The details of the U.S. proposal to Iwakuni are not clear. It has also been reported that the troops in question are air support troops who have nothing to do with the pending issue of the U.S. Marine Corps Air Station in Futenma.
Why Iwakuni? There’s no doubt that it’s entirely for the convenience of the U.S. side.
The construction of facilities at the base in Guam, to which the troops were originally supposed to be transferred, is way behind schedule, and the budget has been cut by the U.S. Congress. That provided a reason for spreading the Marine outposts around on the basis of a new national defense strategy aimed at China.
Perhaps Iwakuni’s name came up while a plan was being worked out to cut the number of personnel to be transferred to Guam and spread the rest around the Asia-Pacific region.

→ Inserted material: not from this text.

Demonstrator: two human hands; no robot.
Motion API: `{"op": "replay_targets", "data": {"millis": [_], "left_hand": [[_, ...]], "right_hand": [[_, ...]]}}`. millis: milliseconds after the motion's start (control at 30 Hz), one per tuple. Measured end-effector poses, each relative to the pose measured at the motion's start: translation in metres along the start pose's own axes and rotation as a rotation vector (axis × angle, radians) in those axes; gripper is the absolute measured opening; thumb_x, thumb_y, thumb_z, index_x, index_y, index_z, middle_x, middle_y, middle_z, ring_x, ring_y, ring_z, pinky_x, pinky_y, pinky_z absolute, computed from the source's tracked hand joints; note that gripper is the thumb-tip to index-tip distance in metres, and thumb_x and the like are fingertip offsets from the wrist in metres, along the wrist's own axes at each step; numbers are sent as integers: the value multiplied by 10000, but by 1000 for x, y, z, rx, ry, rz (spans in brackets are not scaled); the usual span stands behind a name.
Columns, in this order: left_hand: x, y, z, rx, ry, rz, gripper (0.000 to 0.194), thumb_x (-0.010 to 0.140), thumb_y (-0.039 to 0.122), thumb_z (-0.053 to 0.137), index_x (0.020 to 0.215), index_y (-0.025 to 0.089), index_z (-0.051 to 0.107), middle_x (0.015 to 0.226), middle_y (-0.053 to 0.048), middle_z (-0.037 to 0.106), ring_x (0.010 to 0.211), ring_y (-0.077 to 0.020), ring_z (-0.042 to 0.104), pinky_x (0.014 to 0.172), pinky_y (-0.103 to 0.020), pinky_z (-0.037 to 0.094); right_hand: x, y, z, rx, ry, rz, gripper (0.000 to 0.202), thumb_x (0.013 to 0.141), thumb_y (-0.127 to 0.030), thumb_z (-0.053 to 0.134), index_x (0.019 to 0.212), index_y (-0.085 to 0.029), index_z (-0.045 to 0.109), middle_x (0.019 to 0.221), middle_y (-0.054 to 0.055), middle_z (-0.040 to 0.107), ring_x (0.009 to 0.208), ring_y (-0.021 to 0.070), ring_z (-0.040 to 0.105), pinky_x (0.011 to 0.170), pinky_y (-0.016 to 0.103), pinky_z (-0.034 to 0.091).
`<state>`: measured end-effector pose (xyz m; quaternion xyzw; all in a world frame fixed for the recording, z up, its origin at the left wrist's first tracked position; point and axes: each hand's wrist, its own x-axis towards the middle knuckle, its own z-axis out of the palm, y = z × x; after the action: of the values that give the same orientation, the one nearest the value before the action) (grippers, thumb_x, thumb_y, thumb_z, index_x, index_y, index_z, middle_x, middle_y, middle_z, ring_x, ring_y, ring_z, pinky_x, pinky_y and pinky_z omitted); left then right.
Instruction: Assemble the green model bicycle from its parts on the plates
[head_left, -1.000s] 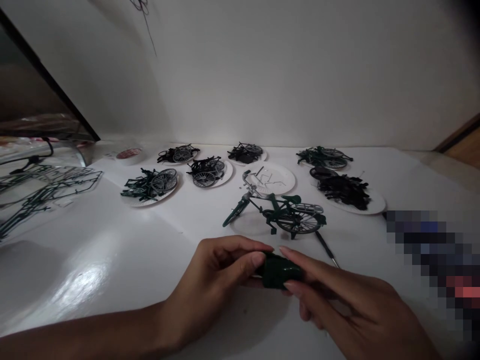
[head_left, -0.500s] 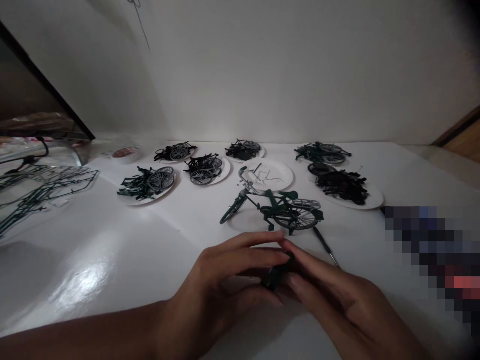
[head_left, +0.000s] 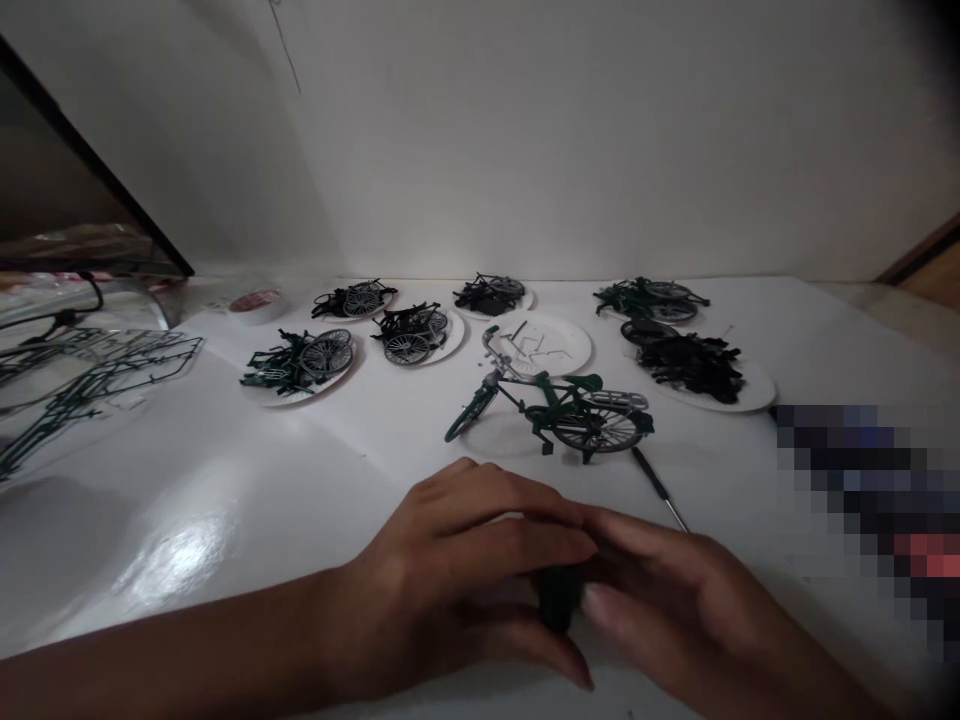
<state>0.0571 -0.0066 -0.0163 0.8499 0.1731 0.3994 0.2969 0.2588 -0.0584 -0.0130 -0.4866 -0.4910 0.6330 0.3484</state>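
Between my two hands, low in the head view, is a small dark green part (head_left: 559,597); its exact kind is hidden by my fingers. My left hand (head_left: 457,560) is closed on it with curled fingers and the thumb below. From the other side my right hand (head_left: 667,590) grips the same part, thumb against its edge. Just beyond my hands a green model bicycle (head_left: 555,400) stands on the white table (head_left: 300,520), front wheel to the left. A small screwdriver (head_left: 660,487) with a black handle lies right of its rear wheel.
Behind the bicycle, a white paper plate (head_left: 574,345) holds thin grey pieces. Several other plates carry black and green bicycle parts, such as the plate (head_left: 754,388) at right. Green part frames (head_left: 112,390) lie at left, near a small bowl (head_left: 255,305). A blurred-out patch covers the right edge.
The green part has turned and sits slightly lower between my hands. My left fingers have curled over further, and both hands have shifted slightly downward. The bicycle stands as before.
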Motion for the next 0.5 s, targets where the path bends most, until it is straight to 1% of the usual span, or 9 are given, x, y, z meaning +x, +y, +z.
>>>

With the Obama administration’s cuts to defense spending, the U.S. military is in straitened circumstances, but the U.S. does not have to pay costs for troops stationed in Japan. Besides, the Iwakuni base has been expanded offshore, and the United States is highly likely to build military housing on Mt. Atago. These points may have seemed attractive to the U.S.

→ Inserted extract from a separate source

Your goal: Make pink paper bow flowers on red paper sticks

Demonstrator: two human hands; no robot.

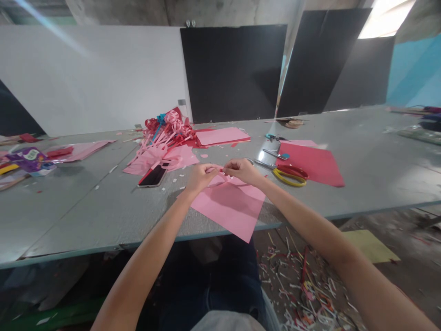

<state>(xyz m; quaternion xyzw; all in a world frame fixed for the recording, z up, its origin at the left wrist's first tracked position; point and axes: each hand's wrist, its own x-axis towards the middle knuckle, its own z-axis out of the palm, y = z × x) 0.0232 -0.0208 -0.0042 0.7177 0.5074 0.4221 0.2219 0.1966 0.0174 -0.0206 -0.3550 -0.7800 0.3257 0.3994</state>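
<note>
My left hand (200,178) and my right hand (243,170) meet over a pink paper sheet (234,209) near the table's front edge. Both have their fingers pinched around a thin pink paper strip (217,181), and a small red bit shows between the fingertips. How the strip is folded or joined there is too small to tell. One corner of the sheet hangs over the edge. To the right of my right hand lie scissors with yellow and red handles (291,176), partly on a red paper sheet (315,165).
A heap of pink and red curled strips (168,131) lies at the back left, with a phone (153,175) before it. Behind stands a pink and red paper stack (222,136). A purple packet (29,160) is far left. Paper scraps (310,289) litter the floor.
</note>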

But considering the situation in Iwakuni, it must be said that in fact the proposal is unreasonable.
Neither Yamaguchi Prefecture nor the City of Iwakuni has expressed opposition to the realignment of U.S. forces itself. Mayor Yoshihiko Fukuda, who was reelected to another term last month, has pledged to cooperate with the transfer of the carrier-based aircraft, but he has stated firmly that the city “can not assume any greater burden.”

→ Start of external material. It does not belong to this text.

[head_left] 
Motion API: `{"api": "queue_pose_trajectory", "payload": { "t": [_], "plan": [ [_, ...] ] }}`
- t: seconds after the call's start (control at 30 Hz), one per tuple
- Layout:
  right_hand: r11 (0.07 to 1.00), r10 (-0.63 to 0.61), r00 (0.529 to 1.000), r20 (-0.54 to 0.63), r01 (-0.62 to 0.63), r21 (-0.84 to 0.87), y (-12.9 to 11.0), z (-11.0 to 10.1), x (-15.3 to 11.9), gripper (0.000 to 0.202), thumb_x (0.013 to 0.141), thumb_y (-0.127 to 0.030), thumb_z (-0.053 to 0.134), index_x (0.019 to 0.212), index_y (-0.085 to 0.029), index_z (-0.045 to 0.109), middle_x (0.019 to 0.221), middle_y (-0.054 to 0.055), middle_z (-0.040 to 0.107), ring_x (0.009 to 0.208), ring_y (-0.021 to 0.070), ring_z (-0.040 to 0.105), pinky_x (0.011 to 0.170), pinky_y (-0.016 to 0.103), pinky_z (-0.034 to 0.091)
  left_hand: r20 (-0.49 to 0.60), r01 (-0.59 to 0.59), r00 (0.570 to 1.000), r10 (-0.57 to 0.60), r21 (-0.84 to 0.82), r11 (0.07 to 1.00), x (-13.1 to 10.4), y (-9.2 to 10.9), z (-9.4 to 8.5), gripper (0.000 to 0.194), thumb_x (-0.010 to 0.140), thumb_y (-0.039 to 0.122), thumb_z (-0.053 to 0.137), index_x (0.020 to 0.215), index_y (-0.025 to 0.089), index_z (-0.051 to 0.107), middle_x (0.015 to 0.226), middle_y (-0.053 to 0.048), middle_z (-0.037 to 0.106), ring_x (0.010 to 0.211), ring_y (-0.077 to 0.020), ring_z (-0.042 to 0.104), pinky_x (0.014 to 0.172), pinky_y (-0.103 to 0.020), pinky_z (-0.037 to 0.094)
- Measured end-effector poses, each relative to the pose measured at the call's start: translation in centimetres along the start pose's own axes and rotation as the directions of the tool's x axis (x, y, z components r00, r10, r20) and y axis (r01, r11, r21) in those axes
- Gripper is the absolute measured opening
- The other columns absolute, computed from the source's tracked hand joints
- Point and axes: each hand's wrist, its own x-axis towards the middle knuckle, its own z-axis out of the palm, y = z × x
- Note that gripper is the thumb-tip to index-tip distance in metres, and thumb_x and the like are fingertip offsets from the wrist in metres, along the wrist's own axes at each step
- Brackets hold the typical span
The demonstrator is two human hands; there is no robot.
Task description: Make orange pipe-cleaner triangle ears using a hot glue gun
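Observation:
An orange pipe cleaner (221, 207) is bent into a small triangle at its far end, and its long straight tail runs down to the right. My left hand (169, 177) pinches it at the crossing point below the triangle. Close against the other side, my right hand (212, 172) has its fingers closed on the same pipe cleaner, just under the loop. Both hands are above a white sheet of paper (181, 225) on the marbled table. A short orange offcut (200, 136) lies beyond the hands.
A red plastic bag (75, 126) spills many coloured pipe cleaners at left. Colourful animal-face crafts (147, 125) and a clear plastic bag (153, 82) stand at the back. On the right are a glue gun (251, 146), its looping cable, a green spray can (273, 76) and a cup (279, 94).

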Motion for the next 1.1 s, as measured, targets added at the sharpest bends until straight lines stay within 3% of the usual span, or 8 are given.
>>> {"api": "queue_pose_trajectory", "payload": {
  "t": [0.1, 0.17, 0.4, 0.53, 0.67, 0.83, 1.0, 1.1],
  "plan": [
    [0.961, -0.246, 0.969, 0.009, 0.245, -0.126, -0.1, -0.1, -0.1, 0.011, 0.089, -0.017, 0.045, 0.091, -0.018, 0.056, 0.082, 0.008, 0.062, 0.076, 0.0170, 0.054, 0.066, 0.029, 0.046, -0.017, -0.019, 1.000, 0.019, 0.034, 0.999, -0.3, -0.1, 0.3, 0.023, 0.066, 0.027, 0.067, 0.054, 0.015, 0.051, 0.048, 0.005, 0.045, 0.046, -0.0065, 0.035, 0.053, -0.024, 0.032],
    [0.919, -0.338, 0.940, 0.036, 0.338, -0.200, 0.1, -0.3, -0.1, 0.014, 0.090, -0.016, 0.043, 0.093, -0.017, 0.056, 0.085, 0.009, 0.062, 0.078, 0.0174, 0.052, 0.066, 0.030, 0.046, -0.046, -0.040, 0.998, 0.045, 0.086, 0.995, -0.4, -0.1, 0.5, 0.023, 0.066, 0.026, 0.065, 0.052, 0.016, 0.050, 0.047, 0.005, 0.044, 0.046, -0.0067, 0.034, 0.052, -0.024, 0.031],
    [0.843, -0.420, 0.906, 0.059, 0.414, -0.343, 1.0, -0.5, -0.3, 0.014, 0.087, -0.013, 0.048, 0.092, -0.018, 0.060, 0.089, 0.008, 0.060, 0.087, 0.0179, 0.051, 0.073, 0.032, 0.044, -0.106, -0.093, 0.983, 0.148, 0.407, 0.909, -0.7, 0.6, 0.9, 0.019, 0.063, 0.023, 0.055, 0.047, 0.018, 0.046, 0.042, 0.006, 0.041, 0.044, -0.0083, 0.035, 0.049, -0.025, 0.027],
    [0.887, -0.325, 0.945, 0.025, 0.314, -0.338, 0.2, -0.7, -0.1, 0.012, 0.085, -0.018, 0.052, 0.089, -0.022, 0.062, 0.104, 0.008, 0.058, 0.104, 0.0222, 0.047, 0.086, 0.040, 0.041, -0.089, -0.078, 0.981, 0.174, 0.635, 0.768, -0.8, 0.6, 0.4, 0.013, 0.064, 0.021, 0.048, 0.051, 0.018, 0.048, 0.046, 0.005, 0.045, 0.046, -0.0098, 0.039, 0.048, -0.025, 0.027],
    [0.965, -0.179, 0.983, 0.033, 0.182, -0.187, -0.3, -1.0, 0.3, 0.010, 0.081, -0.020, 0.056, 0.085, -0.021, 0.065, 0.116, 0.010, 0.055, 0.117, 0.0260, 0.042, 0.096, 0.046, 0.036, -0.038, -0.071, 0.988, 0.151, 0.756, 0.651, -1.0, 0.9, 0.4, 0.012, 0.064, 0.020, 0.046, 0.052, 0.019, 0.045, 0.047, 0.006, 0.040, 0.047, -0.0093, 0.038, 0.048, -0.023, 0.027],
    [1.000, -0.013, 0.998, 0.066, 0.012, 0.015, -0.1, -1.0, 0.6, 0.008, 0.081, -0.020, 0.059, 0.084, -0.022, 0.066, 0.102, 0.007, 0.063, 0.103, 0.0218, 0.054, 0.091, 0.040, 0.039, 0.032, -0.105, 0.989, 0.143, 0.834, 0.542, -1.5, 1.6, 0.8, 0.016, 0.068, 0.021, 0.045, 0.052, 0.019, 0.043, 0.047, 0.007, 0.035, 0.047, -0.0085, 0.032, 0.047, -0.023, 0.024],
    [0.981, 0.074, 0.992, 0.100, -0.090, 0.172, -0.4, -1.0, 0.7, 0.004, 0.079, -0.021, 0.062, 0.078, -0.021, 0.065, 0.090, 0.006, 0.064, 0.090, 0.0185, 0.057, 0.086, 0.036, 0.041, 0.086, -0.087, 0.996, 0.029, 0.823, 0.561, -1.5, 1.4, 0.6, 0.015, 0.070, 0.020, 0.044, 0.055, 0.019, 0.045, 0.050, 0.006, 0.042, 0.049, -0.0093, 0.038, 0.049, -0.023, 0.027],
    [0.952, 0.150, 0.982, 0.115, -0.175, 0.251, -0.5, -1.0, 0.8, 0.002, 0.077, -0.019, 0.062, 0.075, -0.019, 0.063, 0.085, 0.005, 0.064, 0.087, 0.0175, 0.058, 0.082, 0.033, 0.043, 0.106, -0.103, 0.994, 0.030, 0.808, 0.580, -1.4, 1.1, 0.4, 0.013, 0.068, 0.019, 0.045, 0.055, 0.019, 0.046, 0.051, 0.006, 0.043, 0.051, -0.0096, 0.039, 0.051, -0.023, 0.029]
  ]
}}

What will happen if another 1,500 troops are transferred to Iwakuni? It’s natural for the community to adopt a tough stance. Sekinari Nii, governor of Yamaguchi Prefecture, has stated that he distrusts the central government, and he even suggested putting the sale of Mt. Atago on ice.
If this proposal is pushed through it may have repercussions on the transfer of the carrier-borne aircraft, and Iwakuni may become a “second Henoko.” The government seems to share that concern.
The matter of the realignment of the U.S. military has been pursued behind closed doors, and decision-making methods that go over the heads of local leaders have been employed repeatedly. Prime Minister Yoshihiko Noda stated yesterday that no talks are going on between the U.S. and Japan, but there is no hiding the fact that Japan was sounded out about this matter.
First of all, we’d like this matter to be explained fully. Then the government must clearly state to the U.S. that the proposal is not realistic and get them to promise once again to transfer all 8,000 troops overseas. That is only reasonable.
It’s not just Iwakuni. The Futenma issue has been separated from the transfer of troops to Guam. There is growing concern that things will become stuck the way they are.
If it’s going to change this much, the framework of the U.S. military realignment itself, which has been considered a “package,” should be reconsidered from square one.